### Your objective
Only an exact copy of the entries, stripped of pictures, will serve as the answer.

### Task material

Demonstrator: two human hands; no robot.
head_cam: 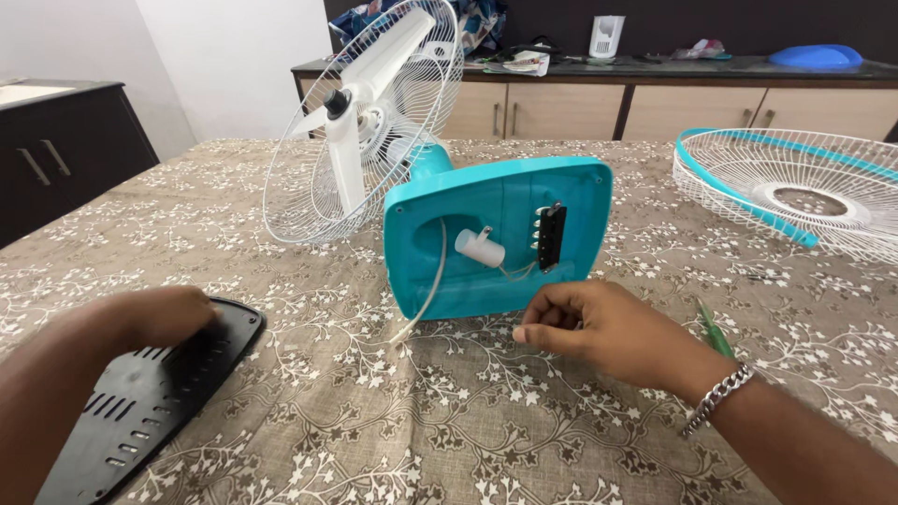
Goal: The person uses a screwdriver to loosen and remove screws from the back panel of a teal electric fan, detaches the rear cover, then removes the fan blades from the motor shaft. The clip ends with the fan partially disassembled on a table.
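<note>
Darkness of the black vented base plate (140,397) hides much of its detail, and its lower end runs off the bottom edge of the view. My left hand (164,316) lies knuckles up on the plate's upper end, fingers curled down over it; the fingertips are out of sight, so I cannot tell whether they grip the plate or only press on it. Further right, the white rear fan guard (309,178) and a white fan blade (344,154) stand tilted behind the turquoise fan base (500,234), which lies tipped up with its open underside toward me. Inside it I see a black switch block (551,238), a small white cylinder (481,248) and a white cord (426,299) trailing onto the patterned tablecloth (449,421). My right hand (599,327) rests just below the base's lower edge, fingers bent and pinched together; whatever is between them is too small to make out. Behind my wrist a green screwdriver (716,335) is partly covered. At far right the front fan guard (795,192) lies flat, cut off by the frame. Bare cloth spreads between my hands.
</note>
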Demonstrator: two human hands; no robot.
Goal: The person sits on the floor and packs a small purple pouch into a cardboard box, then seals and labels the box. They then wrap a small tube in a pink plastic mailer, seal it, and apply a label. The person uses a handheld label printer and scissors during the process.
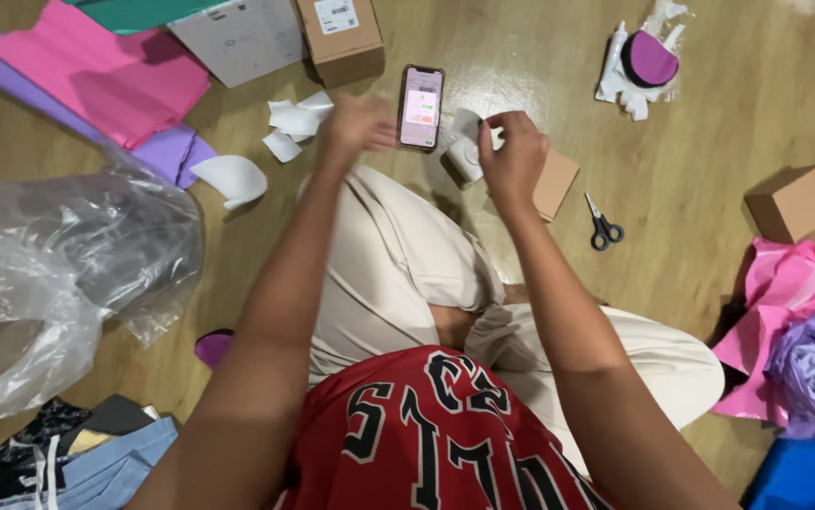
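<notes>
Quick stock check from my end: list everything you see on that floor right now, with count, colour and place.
Smartphone: 1, black, screen lit pink, floor top centre.
Small cardboard boxes: 3, brown; top centre, right, by right hand.
Flat grey mailer box: 1, top left-centre.
Scissors: 1, black handles, right of centre.
White paper scraps: several, left of phone.
White curved foam piece: 1, left of centre.
Tissue paper sheets: pink and purple, top left; pink, lilac, blue, right edge.
Clear plastic bag: 1, left.
Purple disc in clear wrap: 1, top right.
Left hand: blurred, open, beside phone.
Right hand: pinching white wrapped item.
</notes>
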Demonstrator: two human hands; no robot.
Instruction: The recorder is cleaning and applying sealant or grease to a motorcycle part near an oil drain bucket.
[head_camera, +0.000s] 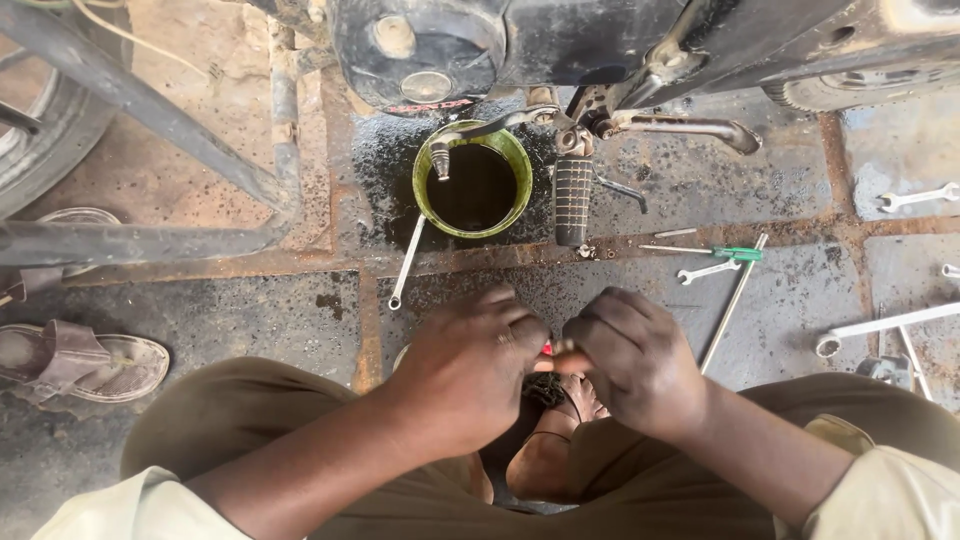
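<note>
Hands: you are squatting over the oily floor (250, 320) and bringing your left hand (470, 365) and right hand (635, 360) together just above your knees.
Left fingers: you are curling them shut around a small part with a red tip (547, 348); only that red bit is showing between the knuckles.
Right fingers: you are closing them too, pinching at the same small part where the two hands are meeting; what the part is, you cannot tell from here.
Drain side: the green container (428, 205) is sitting under the motorcycle engine (560, 35), and dark oil is lying in it, so the draining is looking well along or finished; no stream is showing.
Still open: nothing is showing whether the drain point is closed again, and the small part is not yet back on the machine.
Tools lying about: a long wrench (405, 265) is touching the container's left side, a green-handled screwdriver (735, 254) and a small spanner (707, 271) are resting to your right, and another spanner (915, 197) is lying farther off.
Nearby: the footrest (573, 200) is hanging just beside the container; a sandal (85, 360) is lying well apart on your left.
</note>
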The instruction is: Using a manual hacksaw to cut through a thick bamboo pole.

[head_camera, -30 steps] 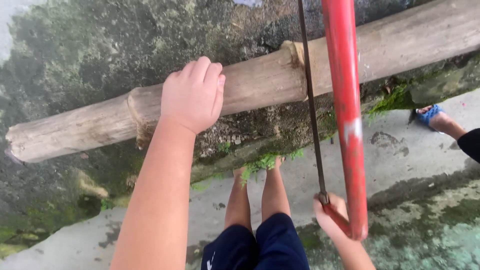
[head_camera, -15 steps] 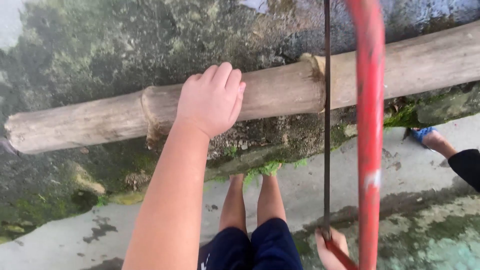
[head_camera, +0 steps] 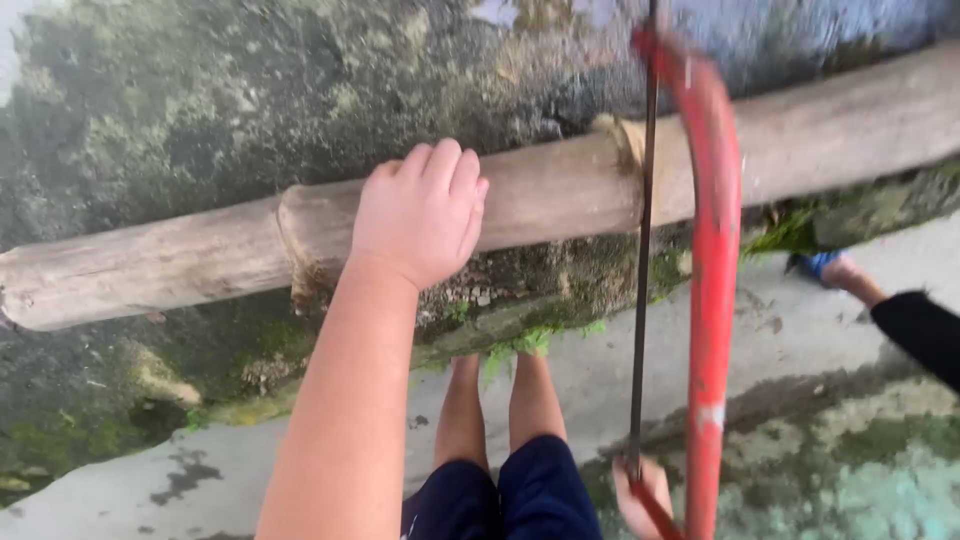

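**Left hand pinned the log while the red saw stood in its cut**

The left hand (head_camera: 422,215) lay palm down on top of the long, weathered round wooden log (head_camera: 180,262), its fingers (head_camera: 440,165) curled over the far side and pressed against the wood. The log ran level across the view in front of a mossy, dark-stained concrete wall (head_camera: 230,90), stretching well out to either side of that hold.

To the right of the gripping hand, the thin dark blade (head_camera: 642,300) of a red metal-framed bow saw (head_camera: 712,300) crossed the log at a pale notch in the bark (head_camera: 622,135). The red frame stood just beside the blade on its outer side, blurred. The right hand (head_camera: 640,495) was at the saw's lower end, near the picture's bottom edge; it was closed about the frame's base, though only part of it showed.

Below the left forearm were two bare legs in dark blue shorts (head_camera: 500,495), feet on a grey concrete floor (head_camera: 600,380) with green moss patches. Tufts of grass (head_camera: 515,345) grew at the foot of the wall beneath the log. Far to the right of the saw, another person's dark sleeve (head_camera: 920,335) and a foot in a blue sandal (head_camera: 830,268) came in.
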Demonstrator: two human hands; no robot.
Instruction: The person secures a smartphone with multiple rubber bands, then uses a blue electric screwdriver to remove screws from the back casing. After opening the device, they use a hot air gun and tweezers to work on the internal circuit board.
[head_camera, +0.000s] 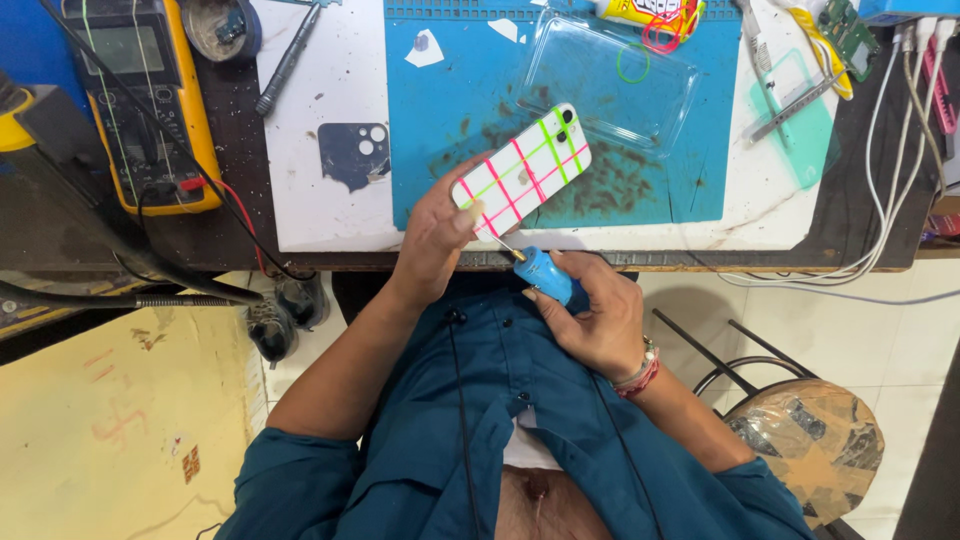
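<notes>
My left hand (437, 235) grips the near end of a white phone (525, 165) whose back is crossed by pink and green rubber bands. The phone lies tilted over the blue work mat (450, 100). My right hand (598, 322) holds a small screwdriver with a blue handle (547, 273). Its thin metal tip touches the phone's bottom edge, close to my left thumb.
A clear phone case (610, 80) lies on the mat behind the phone. A dark phone back panel (352, 152), a yellow multimeter (140, 100), a tape roll (220, 25), tweezers (795, 105) and white cables (900, 150) crowd the bench. A stool (805, 445) stands at my right.
</notes>
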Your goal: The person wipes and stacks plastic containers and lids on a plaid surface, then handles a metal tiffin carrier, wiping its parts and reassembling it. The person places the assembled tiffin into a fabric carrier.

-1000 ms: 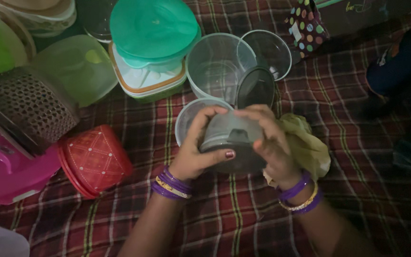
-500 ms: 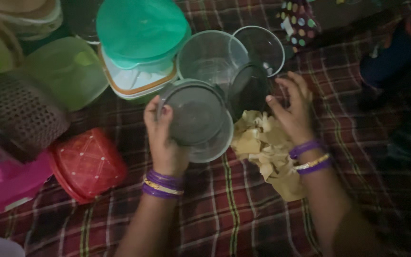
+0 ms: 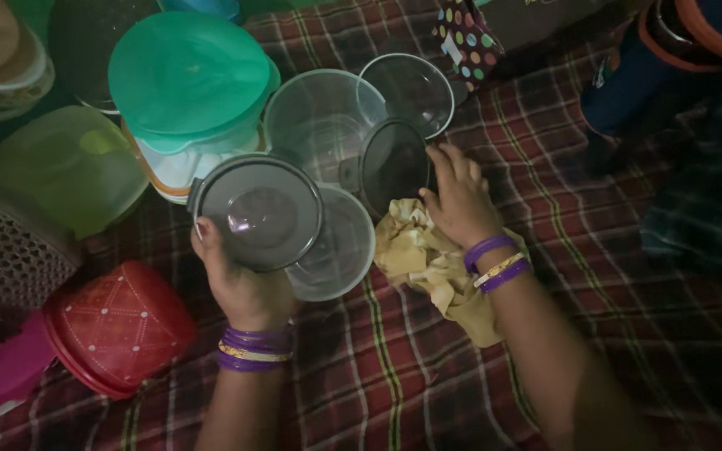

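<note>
Left hand [image 3: 240,284] grasps a round clear plastic container with a grey lid [image 3: 258,213] by its near-left edge, tilted up above a round clear plastic lid [image 3: 340,250] lying on the red plaid cloth [image 3: 411,376]. Right hand [image 3: 459,196], fingers loosely spread and grasping nothing, rests on a crumpled yellow rag [image 3: 428,263], fingertips by a dark round lid [image 3: 394,165]. Far left: teal-lidded tub [image 3: 190,79]. Near left: red patterned round box [image 3: 119,326].

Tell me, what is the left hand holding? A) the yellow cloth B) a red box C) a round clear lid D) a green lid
C: the left hand grips a round clear lid by its edge, while the right hand rests on the yellow cloth.
</note>
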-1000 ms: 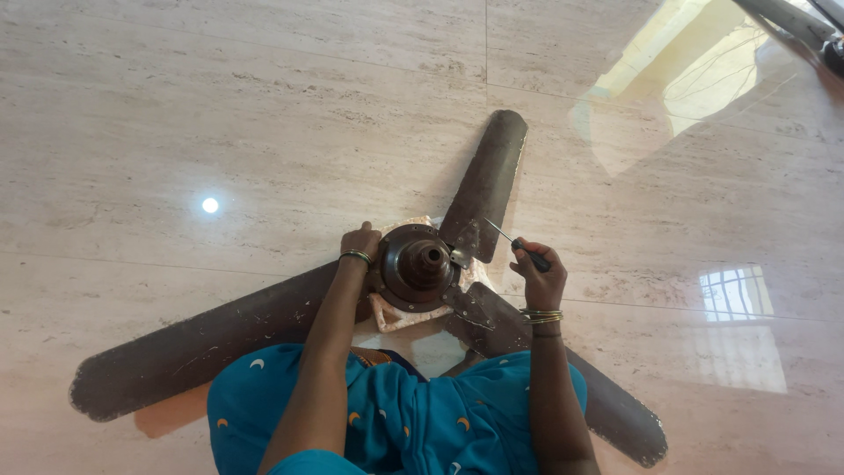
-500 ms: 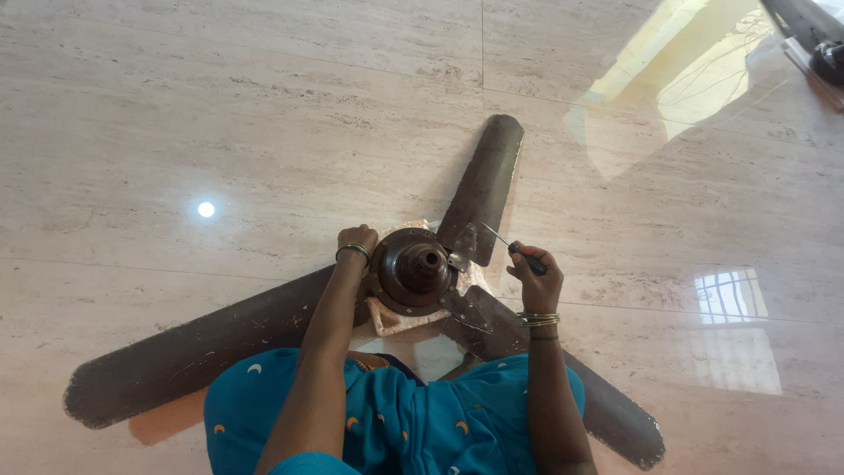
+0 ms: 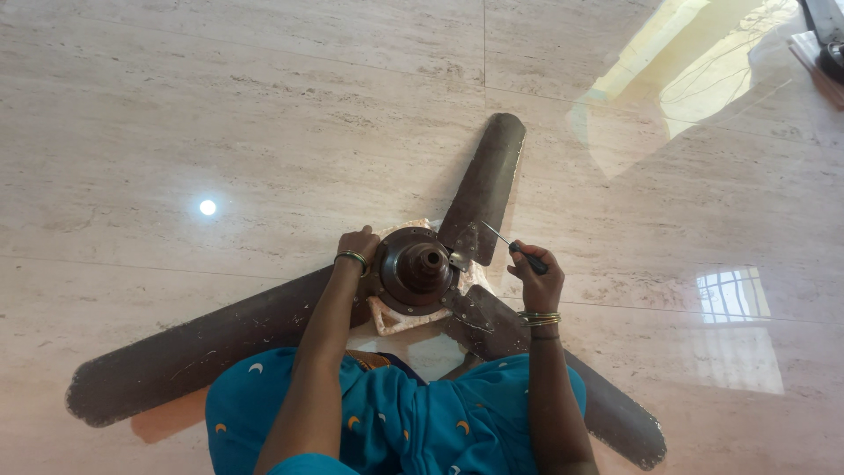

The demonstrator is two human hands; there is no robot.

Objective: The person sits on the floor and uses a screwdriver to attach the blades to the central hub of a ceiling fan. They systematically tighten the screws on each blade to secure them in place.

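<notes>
A dark brown ceiling fan lies on the polished stone floor, its round motor hub resting on a pale cloth. Three long blades spread out from it: one far, one to the left, one to the near right. My left hand rests against the hub's left rim. My right hand grips a dark-handled screwdriver, its thin shaft pointing up-left toward the far blade's metal bracket.
My lap in blue patterned fabric fills the bottom centre. Glossy beige floor tiles stretch all around, with bright window reflections at right. A dark object sits at the top right corner.
The screwdriver tip has shifted slightly near the far blade's bracket; both hands stay close to where they were. The view has drifted a little.
</notes>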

### Output for this task
Demonstrator: two human hands; no robot.
head_cam: 
Goal: The person uses a screwdriver to loosen and remove screws from the back panel of a teal electric fan, detaches the rear cover, then removes the fan blades from the motor shaft. The clip ends with the fan partially disassembled on a table.
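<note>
Darkness of the black vented base plate (140,397) hides much of its detail, and its lower end runs off the bottom edge of the view. My left hand (164,316) lies knuckles up on the plate's upper end, fingers curled down over it; the fingertips are out of sight, so I cannot tell whether they grip the plate or only press on it. Further right, the white rear fan guard (309,178) and a white fan blade (344,154) stand tilted behind the turquoise fan base (500,234), which lies tipped up with its open underside toward me. Inside it I see a black switch block (551,238), a small white cylinder (481,248) and a white cord (426,299) trailing onto the patterned tablecloth (449,421). My right hand (599,327) rests just below the base's lower edge, fingers bent and pinched together; whatever is between them is too small to make out. Behind my wrist a green screwdriver (716,335) is partly covered. At far right the front fan guard (795,192) lies flat, cut off by the frame. Bare cloth spreads between my hands.
</note>
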Demonstrator: two human hands; no robot.
Goal: The person sits on the floor and packs a small purple pouch into a cardboard box, then seals and labels the box. They then wrap a small tube in a pink plastic mailer, seal it, and apply a label. The person uses a handheld label printer and scissors during the process.
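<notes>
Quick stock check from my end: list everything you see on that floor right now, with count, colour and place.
Smartphone: 1, black, screen lit pink, floor top centre.
Small cardboard boxes: 3, brown; top centre, right, by right hand.
Flat grey mailer box: 1, top left-centre.
Scissors: 1, black handles, right of centre.
White paper scraps: several, left of phone.
White curved foam piece: 1, left of centre.
Tissue paper sheets: pink and purple, top left; pink, lilac, blue, right edge.
Clear plastic bag: 1, left.
Purple disc in clear wrap: 1, top right.
Left hand: blurred, open, beside phone.
Right hand: pinching white wrapped item.
</notes>
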Demonstrator: two human hands; no robot.
Instruction: The recorder is cleaning and applying sealant or grease to a motorcycle part near an oil drain bucket.
[head_camera, +0.000s] 
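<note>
Hands: you are squatting over the oily floor (250, 320) and bringing your left hand (470, 365) and right hand (635, 360) together just above your knees.
Left fingers: you are curling them shut around a small part with a red tip (547, 348); only that red bit is showing between the knuckles.
Right fingers: you are closing them too, pinching at the same small part where the two hands are meeting; what the part is, you cannot tell from here.
Drain side: the green container (428, 205) is sitting under the motorcycle engine (560, 35), and dark oil is lying in it, so the draining is looking well along or finished; no stream is showing.
Still open: nothing is showing whether the drain point is closed again, and the small part is not yet back on the machine.
Tools lying about: a long wrench (405, 265) is touching the container's left side, a green-handled screwdriver (735, 254) and a small spanner (707, 271) are resting to your right, and another spanner (915, 197) is lying farther off.
Nearby: the footrest (573, 200) is hanging just beside the container; a sandal (85, 360) is lying well apart on your left.
</note>
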The instruction is: Using a manual hacksaw to cut through a thick bamboo pole.

[head_camera, -30 steps] 
[head_camera, -15 steps] 
[head_camera, +0 steps] 

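**Left hand pinned the log while the red saw stood in its cut**

The left hand (head_camera: 422,215) lay palm down on top of the long, weathered round wooden log (head_camera: 180,262), its fingers (head_camera: 440,165) curled over the far side and pressed against the wood. The log ran level across the view in front of a mossy, dark-stained concrete wall (head_camera: 230,90), stretching well out to either side of that hold.

To the right of the gripping hand, the thin dark blade (head_camera: 642,300) of a red metal-framed bow saw (head_camera: 712,300) crossed the log at a pale notch in the bark (head_camera: 622,135). The red frame stood just beside the blade on its outer side, blurred. The right hand (head_camera: 640,495) was at the saw's lower end, near the picture's bottom edge; it was closed about the frame's base, though only part of it showed.

Below the left forearm were two bare legs in dark blue shorts (head_camera: 500,495), feet on a grey concrete floor (head_camera: 600,380) with green moss patches. Tufts of grass (head_camera: 515,345) grew at the foot of the wall beneath the log. Far to the right of the saw, another person's dark sleeve (head_camera: 920,335) and a foot in a blue sandal (head_camera: 830,268) came in.
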Demonstrator: two human hands; no robot.
Instruction: The person secures a smartphone with multiple rubber bands, then uses a blue electric screwdriver to remove screws from the back casing. After opening the device, they use a hot air gun and tweezers to work on the internal circuit board.
[head_camera, +0.000s] 
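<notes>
My left hand (437, 235) grips the near end of a white phone (525, 165) whose back is crossed by pink and green rubber bands. The phone lies tilted over the blue work mat (450, 100). My right hand (598, 322) holds a small screwdriver with a blue handle (547, 273). Its thin metal tip touches the phone's bottom edge, close to my left thumb.
A clear phone case (610, 80) lies on the mat behind the phone. A dark phone back panel (352, 152), a yellow multimeter (140, 100), a tape roll (220, 25), tweezers (795, 105) and white cables (900, 150) crowd the bench. A stool (805, 445) stands at my right.
</notes>
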Your goal: The person wipes and stacks plastic containers and lids on a plaid surface, then handles a metal tiffin carrier, wiping its parts and reassembling it. The person places the assembled tiffin into a fabric carrier.

-1000 ms: 
-500 ms: 
+0 ms: 

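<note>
Left hand [image 3: 240,284] grasps a round clear plastic container with a grey lid [image 3: 258,213] by its near-left edge, tilted up above a round clear plastic lid [image 3: 340,250] lying on the red plaid cloth [image 3: 411,376]. Right hand [image 3: 459,196], fingers loosely spread and grasping nothing, rests on a crumpled yellow rag [image 3: 428,263], fingertips by a dark round lid [image 3: 394,165]. Far left: teal-lidded tub [image 3: 190,79]. Near left: red patterned round box [image 3: 119,326].

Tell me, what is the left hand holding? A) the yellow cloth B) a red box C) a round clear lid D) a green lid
C: the left hand grips a round clear lid by its edge, while the right hand rests on the yellow cloth.
</note>
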-1000 ms: 
-500 ms: 
+0 ms: 

The demonstrator is two human hands; there is no robot.

Objective: The person sits on the floor and uses a screwdriver to attach the blades to the central hub of a ceiling fan. They systematically tighten the screws on each blade to secure them in place.

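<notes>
A dark brown ceiling fan lies on the polished stone floor, its round motor hub resting on a pale cloth. Three long blades spread out from it: one far, one to the left, one to the near right. My left hand rests against the hub's left rim. My right hand grips a dark-handled screwdriver, its thin shaft pointing up-left toward the far blade's metal bracket.
My lap in blue patterned fabric fills the bottom centre. Glossy beige floor tiles stretch all around, with bright window reflections at right. A dark object sits at the top right corner.
The screwdriver tip has shifted slightly near the far blade's bracket; both hands stay close to where they were. The view has drifted a little.
</notes>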

No more output is needed for this exercise.